### Information provided
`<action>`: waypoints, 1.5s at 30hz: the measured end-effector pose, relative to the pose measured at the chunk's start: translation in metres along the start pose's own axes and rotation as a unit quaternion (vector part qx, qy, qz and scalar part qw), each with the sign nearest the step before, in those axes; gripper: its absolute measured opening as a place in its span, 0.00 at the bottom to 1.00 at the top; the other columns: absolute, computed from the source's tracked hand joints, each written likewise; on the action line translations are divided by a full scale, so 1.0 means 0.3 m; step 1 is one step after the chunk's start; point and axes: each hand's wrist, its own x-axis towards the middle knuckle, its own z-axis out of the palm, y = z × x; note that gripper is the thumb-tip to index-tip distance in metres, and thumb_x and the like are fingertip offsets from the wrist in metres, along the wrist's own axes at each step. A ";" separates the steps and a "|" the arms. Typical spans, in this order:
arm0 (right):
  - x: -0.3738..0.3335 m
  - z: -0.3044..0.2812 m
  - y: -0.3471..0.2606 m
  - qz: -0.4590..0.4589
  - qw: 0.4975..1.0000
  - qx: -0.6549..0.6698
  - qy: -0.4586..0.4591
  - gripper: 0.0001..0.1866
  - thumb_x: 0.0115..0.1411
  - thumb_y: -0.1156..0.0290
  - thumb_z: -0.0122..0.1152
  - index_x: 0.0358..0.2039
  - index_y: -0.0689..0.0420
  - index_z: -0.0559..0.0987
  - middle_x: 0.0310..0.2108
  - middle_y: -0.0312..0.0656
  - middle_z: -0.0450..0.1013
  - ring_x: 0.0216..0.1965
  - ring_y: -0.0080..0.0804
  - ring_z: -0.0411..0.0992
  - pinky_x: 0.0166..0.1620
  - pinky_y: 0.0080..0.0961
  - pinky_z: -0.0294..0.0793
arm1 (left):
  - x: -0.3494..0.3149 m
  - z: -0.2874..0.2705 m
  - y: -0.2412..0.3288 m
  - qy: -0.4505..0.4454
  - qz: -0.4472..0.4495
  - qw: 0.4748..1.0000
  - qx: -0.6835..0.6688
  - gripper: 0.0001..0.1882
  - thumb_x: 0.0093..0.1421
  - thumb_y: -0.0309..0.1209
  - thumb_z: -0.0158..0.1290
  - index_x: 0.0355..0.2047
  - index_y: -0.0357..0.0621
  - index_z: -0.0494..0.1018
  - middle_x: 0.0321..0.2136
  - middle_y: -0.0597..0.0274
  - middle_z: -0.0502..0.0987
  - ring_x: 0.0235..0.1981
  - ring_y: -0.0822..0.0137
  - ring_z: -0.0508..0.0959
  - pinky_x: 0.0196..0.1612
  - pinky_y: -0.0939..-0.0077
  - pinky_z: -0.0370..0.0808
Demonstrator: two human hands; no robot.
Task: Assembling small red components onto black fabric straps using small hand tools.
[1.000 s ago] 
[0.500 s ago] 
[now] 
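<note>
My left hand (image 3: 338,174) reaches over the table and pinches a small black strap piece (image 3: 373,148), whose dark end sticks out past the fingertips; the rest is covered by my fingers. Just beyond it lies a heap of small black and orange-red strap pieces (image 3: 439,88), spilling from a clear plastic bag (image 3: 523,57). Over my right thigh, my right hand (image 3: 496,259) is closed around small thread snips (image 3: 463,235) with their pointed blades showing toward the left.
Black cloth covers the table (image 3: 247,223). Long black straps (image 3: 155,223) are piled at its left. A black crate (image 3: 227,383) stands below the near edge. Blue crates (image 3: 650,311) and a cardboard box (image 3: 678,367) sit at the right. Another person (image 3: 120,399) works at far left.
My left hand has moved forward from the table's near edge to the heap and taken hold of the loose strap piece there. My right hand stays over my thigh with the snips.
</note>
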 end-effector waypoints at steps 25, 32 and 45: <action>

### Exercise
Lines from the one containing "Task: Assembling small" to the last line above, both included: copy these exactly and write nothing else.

### Written answer
Task: Assembling small red components onto black fabric straps using small hand tools.
[1.000 s ago] 
[0.500 s ago] 
[now] 
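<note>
My left hand (image 3: 338,174) reaches over the table and pinches a small black strap piece (image 3: 373,148), whose dark end sticks out past the fingertips; the rest is covered by my fingers. Just beyond it lies a heap of small black and orange-red strap pieces (image 3: 439,88), spilling from a clear plastic bag (image 3: 523,57). Over my right thigh, my right hand (image 3: 496,259) is closed around small thread snips (image 3: 463,235) with their pointed blades showing toward the left.
Black cloth covers the table (image 3: 247,223). Long black straps (image 3: 155,223) are piled at its left. A black crate (image 3: 227,383) stands below the near edge. Blue crates (image 3: 650,311) and a cardboard box (image 3: 678,367) sit at the right. Another person (image 3: 120,399) works at far left.
My left hand has moved forward from the table's near edge to the heap and taken hold of the loose strap piece there. My right hand stays over my thigh with the snips.
</note>
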 end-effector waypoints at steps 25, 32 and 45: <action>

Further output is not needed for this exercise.